• **Task description**:
Print the full listing exactly.

• **Data segment**:

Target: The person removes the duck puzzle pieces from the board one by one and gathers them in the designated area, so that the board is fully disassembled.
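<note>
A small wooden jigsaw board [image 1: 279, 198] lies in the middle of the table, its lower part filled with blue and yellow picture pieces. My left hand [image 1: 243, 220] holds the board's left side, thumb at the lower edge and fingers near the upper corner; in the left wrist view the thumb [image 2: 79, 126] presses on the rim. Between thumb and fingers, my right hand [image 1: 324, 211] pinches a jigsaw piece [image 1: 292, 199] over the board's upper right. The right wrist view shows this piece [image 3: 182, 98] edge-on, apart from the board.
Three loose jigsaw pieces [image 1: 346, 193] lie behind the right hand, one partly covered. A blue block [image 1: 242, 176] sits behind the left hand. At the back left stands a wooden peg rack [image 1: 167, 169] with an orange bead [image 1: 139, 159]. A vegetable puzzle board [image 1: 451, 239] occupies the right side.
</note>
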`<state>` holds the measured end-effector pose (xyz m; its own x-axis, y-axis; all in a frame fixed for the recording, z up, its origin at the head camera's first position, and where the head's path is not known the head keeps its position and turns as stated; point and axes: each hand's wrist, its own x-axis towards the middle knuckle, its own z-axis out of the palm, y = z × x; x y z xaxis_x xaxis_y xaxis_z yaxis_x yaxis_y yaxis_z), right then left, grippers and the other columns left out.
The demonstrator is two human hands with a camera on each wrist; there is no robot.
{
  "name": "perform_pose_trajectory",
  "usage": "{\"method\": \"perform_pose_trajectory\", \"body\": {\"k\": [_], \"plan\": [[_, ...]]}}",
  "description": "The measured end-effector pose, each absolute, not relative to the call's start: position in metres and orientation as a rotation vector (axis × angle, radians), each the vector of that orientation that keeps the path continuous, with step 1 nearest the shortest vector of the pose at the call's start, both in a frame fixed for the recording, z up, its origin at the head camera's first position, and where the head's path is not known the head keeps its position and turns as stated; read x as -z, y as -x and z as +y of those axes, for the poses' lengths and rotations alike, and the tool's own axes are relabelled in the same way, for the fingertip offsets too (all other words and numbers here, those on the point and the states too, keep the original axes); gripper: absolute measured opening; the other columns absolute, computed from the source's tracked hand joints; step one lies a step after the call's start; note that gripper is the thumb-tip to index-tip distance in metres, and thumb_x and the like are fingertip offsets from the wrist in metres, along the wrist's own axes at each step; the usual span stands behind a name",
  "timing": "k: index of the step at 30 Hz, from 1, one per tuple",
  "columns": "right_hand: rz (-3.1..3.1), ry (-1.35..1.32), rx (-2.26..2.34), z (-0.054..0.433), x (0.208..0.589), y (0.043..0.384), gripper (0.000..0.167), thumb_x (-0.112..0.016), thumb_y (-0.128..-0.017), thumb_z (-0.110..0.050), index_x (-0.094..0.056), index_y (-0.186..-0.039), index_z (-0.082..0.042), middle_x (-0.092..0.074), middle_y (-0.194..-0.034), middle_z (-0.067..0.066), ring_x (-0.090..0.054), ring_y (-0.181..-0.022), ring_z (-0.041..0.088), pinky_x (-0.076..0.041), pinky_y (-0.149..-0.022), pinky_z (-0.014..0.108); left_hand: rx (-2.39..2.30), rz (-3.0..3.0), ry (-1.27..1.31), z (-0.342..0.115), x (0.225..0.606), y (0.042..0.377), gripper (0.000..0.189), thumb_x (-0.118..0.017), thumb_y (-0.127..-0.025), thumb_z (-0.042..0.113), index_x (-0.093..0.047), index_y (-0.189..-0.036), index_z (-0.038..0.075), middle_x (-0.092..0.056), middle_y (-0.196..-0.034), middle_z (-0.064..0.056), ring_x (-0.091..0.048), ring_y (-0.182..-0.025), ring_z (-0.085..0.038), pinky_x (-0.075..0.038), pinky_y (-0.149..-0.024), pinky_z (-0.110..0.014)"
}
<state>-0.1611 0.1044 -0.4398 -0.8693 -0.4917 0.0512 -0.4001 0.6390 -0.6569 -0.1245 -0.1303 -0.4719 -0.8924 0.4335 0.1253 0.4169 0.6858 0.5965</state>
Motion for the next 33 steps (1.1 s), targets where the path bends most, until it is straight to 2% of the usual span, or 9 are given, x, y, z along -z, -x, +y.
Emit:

• **Output below**:
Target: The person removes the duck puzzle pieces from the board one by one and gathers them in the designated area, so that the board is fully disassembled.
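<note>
A small wooden jigsaw board [image 1: 279, 198] lies in the middle of the table, its lower part filled with blue and yellow picture pieces. My left hand [image 1: 243, 220] holds the board's left side, thumb at the lower edge and fingers near the upper corner; in the left wrist view the thumb [image 2: 79, 126] presses on the rim. Between thumb and fingers, my right hand [image 1: 324, 211] pinches a jigsaw piece [image 1: 292, 199] over the board's upper right. The right wrist view shows this piece [image 3: 182, 98] edge-on, apart from the board.
Three loose jigsaw pieces [image 1: 346, 193] lie behind the right hand, one partly covered. A blue block [image 1: 242, 176] sits behind the left hand. At the back left stands a wooden peg rack [image 1: 167, 169] with an orange bead [image 1: 139, 159]. A vegetable puzzle board [image 1: 451, 239] occupies the right side.
</note>
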`<state>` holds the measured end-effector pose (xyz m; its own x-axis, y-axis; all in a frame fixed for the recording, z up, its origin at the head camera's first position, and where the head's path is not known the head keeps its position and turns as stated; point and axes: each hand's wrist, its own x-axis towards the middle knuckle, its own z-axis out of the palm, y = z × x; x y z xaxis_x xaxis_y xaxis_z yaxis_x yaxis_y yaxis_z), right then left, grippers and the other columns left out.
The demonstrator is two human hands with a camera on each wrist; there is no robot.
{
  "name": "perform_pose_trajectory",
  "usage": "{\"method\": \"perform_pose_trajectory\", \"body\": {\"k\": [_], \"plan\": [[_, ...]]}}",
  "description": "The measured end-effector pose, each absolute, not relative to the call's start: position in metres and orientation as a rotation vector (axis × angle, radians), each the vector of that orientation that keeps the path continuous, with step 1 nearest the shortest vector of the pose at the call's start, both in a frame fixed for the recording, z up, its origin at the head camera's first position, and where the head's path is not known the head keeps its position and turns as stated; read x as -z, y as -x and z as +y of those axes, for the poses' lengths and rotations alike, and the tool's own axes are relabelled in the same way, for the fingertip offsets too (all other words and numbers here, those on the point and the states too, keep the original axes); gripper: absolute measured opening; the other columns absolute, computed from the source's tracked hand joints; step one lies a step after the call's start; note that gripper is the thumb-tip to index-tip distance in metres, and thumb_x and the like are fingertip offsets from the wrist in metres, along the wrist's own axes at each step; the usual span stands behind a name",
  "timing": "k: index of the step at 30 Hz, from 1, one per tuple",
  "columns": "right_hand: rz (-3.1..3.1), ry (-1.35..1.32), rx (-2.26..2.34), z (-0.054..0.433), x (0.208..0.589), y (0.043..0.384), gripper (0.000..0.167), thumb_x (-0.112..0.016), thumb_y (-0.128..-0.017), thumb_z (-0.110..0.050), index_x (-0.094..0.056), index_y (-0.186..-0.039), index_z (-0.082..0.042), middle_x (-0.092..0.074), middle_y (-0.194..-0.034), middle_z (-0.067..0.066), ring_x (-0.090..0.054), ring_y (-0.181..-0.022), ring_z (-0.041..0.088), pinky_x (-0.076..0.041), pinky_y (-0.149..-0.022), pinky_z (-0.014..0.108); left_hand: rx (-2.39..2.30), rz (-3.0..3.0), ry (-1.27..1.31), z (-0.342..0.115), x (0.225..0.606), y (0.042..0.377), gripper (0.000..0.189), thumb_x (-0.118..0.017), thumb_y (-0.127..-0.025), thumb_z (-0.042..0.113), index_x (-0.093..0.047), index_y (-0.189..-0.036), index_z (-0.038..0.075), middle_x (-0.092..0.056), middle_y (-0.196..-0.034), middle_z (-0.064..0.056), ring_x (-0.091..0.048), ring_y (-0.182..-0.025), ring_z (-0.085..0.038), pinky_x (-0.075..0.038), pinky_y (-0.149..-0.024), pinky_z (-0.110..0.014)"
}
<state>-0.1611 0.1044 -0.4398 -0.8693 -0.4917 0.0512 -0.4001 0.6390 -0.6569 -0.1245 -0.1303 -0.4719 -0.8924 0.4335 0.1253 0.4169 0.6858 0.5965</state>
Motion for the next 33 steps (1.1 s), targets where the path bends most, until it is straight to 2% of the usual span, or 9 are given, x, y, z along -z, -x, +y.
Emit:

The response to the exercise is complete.